(Exercise input)

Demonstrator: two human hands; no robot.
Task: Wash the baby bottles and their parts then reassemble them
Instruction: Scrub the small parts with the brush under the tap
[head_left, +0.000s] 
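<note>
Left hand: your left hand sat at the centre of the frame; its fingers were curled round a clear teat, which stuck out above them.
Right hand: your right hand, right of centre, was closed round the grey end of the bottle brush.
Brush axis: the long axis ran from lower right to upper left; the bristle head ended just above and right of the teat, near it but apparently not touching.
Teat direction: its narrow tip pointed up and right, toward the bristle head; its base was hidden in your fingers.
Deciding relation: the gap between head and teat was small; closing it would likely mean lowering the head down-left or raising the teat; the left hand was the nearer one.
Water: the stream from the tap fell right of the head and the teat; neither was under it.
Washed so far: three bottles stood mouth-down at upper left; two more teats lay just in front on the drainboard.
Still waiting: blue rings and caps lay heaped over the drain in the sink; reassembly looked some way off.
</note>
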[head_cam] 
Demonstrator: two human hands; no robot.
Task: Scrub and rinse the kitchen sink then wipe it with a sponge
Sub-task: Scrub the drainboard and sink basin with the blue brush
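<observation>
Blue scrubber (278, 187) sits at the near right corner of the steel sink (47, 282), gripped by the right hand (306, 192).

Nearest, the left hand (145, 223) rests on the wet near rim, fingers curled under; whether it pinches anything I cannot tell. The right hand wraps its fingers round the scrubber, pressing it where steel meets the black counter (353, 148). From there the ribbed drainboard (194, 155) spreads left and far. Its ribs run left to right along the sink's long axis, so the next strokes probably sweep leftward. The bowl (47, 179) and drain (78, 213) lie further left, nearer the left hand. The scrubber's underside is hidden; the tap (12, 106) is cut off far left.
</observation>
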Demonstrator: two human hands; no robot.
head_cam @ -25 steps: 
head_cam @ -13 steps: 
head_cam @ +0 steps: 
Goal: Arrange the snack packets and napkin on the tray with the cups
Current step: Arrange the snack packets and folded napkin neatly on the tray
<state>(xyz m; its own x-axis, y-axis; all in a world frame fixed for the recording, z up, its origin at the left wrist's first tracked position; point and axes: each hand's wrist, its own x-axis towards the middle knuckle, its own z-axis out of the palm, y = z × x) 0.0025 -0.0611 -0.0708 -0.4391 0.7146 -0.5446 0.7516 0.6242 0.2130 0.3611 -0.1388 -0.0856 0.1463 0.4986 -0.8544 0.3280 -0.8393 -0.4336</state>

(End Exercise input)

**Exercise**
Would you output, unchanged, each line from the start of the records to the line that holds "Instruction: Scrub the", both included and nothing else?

**Answer for the task**
Demonstrator: two human hands; no robot.
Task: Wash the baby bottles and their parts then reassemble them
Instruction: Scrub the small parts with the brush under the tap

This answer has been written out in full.